*** Data shown ***

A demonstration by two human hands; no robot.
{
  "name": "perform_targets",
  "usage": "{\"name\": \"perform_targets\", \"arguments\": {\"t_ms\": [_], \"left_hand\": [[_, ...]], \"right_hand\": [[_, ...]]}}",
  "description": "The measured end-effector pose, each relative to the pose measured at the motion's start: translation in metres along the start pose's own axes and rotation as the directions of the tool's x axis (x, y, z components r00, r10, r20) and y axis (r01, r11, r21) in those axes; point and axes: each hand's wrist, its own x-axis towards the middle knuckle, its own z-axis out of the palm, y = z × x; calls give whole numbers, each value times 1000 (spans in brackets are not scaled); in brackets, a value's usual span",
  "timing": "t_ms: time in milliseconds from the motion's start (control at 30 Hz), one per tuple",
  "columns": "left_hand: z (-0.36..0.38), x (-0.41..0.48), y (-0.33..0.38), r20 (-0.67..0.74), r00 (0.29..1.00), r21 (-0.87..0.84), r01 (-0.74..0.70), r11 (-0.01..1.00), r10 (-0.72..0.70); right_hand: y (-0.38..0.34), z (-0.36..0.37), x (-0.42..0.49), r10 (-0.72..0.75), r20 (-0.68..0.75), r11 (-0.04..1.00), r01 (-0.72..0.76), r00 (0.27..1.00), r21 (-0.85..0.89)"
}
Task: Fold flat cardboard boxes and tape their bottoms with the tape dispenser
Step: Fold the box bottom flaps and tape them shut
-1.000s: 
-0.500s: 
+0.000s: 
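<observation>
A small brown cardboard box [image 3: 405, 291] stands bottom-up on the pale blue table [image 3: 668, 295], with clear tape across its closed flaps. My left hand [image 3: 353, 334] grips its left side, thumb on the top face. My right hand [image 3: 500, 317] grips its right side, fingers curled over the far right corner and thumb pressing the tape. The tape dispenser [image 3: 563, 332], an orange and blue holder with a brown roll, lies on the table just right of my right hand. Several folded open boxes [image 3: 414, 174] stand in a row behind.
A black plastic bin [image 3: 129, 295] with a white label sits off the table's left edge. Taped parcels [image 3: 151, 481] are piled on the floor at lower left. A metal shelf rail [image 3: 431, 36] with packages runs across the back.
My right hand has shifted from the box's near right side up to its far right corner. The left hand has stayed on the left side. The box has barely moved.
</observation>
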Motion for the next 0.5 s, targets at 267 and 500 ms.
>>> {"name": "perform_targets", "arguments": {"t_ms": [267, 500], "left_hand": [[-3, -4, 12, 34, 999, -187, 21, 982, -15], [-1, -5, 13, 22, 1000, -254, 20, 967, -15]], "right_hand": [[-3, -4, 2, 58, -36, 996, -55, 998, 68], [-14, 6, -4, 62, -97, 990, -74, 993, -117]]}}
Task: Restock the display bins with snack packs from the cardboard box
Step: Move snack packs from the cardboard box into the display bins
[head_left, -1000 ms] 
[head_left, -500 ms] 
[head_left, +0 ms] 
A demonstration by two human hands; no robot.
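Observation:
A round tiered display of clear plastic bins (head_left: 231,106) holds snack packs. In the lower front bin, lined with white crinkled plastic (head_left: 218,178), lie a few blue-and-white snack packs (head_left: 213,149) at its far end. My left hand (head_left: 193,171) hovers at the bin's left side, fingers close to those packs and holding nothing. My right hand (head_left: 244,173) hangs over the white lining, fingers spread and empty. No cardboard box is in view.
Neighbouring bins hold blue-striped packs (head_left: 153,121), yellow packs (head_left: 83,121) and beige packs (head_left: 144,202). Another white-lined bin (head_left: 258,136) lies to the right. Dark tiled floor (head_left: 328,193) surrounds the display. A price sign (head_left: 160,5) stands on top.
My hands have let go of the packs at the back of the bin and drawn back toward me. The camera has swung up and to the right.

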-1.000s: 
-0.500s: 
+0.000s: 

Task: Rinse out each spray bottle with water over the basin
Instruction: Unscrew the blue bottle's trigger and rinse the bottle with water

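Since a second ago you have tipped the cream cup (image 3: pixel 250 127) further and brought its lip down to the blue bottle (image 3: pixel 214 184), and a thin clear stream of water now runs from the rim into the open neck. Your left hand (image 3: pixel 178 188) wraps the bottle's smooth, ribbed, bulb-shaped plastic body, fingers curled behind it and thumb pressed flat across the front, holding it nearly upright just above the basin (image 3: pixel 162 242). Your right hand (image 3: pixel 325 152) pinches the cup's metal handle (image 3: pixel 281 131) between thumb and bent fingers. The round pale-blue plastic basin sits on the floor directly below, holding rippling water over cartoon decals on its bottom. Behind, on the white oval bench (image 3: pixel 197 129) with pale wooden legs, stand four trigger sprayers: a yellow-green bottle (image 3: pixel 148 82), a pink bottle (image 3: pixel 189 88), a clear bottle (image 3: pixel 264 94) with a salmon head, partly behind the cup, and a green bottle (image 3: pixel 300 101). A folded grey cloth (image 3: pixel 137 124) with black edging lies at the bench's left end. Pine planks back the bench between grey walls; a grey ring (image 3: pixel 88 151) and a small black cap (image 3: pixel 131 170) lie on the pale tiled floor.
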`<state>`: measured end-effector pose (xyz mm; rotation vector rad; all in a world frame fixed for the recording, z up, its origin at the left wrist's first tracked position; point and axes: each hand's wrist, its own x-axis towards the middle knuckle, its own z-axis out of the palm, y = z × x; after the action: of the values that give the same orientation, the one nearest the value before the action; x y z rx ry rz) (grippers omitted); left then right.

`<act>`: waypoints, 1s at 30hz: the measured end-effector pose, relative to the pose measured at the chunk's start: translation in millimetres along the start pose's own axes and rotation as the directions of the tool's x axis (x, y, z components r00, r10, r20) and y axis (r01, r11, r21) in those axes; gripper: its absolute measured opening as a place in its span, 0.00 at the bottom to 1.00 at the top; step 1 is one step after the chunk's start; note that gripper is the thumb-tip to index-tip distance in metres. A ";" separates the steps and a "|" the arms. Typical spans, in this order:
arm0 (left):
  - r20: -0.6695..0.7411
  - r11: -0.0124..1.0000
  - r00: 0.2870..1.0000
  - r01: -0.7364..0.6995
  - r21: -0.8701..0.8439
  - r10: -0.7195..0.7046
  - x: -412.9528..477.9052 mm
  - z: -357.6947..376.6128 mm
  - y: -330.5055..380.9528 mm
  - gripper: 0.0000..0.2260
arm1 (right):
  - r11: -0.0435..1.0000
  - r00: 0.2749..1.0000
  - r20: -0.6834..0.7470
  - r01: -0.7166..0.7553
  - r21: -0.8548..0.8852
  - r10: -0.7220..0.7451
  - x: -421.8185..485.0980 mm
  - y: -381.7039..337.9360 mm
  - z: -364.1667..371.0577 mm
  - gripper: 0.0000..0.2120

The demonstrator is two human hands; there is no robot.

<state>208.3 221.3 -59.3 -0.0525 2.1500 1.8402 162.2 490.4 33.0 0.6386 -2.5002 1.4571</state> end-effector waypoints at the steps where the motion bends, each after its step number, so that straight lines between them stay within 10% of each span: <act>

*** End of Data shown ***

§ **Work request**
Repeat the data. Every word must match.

§ **Exercise output**
A demonstration by two human hands; no robot.
{
  "name": "perform_targets",
  "usage": "{\"name\": \"perform_targets\", \"arguments\": {\"t_ms\": [_], \"left_hand\": [[_, ...]], \"right_hand\": [[_, ...]]}}",
  "description": "The measured end-effector pose, each relative to the pose measured at the motion's start: translation in metres along the start pose's own axes and rotation as the directions of the tool's x axis (x, y, z components r00, r10, r20) and y axis (r01, r11, r21) in those axes; point and axes: each hand's wrist, its own x-axis towards the middle knuckle, its own z-axis out of the palm, y = z × x; calls give whole numbers, each value times 1000 (spans in brackets are not scaled); in brackets, a value's usual span",
  "timing": "t_ms: time in milliseconds from the motion's start (control at 30 Hz), one per tuple",
  "columns": "left_hand: z (-0.36..0.38), x (-0.41..0.48), y (-0.33..0.38), r20 (-0.67..0.74), r00 (0.29..1.00), r21 (-0.87..0.84), r01 (-0.74..0.70), r11 (-0.01..1.00), r10 (-0.72..0.70); right_hand: y (-0.38..0.34), z (-0.36..0.37), x (-0.42..0.49), r10 (-0.72..0.75), r20 (-0.68..0.75), r11 (-0.04..1.00), r01 (-0.72..0.76), r00 (0.27..1.00), r21 (-0.85..0.89)"
}
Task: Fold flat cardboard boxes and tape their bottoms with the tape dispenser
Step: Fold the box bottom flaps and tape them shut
-1.000s: 
-0.500s: 
+0.000s: 
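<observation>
A small brown cardboard box [image 3: 405, 291] stands bottom-up on the pale blue table [image 3: 668, 295], with clear tape across its closed flaps. My left hand [image 3: 353, 334] grips its left side, thumb on the top face. My right hand [image 3: 500, 317] grips its right side, fingers curled over the far right corner and thumb pressing the tape. The tape dispenser [image 3: 563, 332], an orange and blue holder with a brown roll, lies on the table just right of my right hand. Several folded open boxes [image 3: 414, 174] stand in a row behind.
A black plastic bin [image 3: 129, 295] with a white label sits off the table's left edge. Taped parcels [image 3: 151, 481] are piled on the floor at lower left. A metal shelf rail [image 3: 431, 36] with packages runs across the back.
My right hand has shifted from the box's near right side up to its far right corner. The left hand has stayed on the left side. The box has barely moved.
</observation>
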Motion for the next 0.5 s, targets at 267 and 500 ms.
>>> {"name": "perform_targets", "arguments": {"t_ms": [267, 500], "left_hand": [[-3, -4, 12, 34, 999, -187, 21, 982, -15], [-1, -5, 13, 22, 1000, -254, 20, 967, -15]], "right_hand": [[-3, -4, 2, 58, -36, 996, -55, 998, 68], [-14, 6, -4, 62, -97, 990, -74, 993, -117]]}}
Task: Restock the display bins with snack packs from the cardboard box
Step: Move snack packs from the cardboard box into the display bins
[head_left, -1000 ms] 
[head_left, -500 ms] 
[head_left, +0 ms] 
A demonstration by two human hands; no robot.
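Observation:
A round tiered display of clear plastic bins (head_left: 231,106) holds snack packs. In the lower front bin, lined with white crinkled plastic (head_left: 218,178), lie a few blue-and-white snack packs (head_left: 213,149) at its far end. My left hand (head_left: 193,171) hovers at the bin's left side, fingers close to those packs and holding nothing. My right hand (head_left: 244,173) hangs over the white lining, fingers spread and empty. No cardboard box is in view.
Neighbouring bins hold blue-striped packs (head_left: 153,121), yellow packs (head_left: 83,121) and beige packs (head_left: 144,202). Another white-lined bin (head_left: 258,136) lies to the right. Dark tiled floor (head_left: 328,193) surrounds the display. A price sign (head_left: 160,5) stands on top.
My hands have let go of the packs at the back of the bin and drawn back toward me. The camera has swung up and to the right.
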
-1.000s: 
-0.500s: 
+0.000s: 

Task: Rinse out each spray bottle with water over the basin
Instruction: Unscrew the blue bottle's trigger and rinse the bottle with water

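Since a second ago you have tipped the cream cup (image 3: pixel 250 127) further and brought its lip down to the blue bottle (image 3: pixel 214 184), and a thin clear stream of water now runs from the rim into the open neck. Your left hand (image 3: pixel 178 188) wraps the bottle's smooth, ribbed, bulb-shaped plastic body, fingers curled behind it and thumb pressed flat across the front, holding it nearly upright just above the basin (image 3: pixel 162 242). Your right hand (image 3: pixel 325 152) pinches the cup's metal handle (image 3: pixel 281 131) between thumb and bent fingers. The round pale-blue plastic basin sits on the floor directly below, holding rippling water over cartoon decals on its bottom. Behind, on the white oval bench (image 3: pixel 197 129) with pale wooden legs, stand four trigger sprayers: a yellow-green bottle (image 3: pixel 148 82), a pink bottle (image 3: pixel 189 88), a clear bottle (image 3: pixel 264 94) with a salmon head, partly behind the cup, and a green bottle (image 3: pixel 300 101). A folded grey cloth (image 3: pixel 137 124) with black edging lies at the bench's left end. Pine planks back the bench between grey walls; a grey ring (image 3: pixel 88 151) and a small black cap (image 3: pixel 131 170) lie on the pale tiled floor.
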`<state>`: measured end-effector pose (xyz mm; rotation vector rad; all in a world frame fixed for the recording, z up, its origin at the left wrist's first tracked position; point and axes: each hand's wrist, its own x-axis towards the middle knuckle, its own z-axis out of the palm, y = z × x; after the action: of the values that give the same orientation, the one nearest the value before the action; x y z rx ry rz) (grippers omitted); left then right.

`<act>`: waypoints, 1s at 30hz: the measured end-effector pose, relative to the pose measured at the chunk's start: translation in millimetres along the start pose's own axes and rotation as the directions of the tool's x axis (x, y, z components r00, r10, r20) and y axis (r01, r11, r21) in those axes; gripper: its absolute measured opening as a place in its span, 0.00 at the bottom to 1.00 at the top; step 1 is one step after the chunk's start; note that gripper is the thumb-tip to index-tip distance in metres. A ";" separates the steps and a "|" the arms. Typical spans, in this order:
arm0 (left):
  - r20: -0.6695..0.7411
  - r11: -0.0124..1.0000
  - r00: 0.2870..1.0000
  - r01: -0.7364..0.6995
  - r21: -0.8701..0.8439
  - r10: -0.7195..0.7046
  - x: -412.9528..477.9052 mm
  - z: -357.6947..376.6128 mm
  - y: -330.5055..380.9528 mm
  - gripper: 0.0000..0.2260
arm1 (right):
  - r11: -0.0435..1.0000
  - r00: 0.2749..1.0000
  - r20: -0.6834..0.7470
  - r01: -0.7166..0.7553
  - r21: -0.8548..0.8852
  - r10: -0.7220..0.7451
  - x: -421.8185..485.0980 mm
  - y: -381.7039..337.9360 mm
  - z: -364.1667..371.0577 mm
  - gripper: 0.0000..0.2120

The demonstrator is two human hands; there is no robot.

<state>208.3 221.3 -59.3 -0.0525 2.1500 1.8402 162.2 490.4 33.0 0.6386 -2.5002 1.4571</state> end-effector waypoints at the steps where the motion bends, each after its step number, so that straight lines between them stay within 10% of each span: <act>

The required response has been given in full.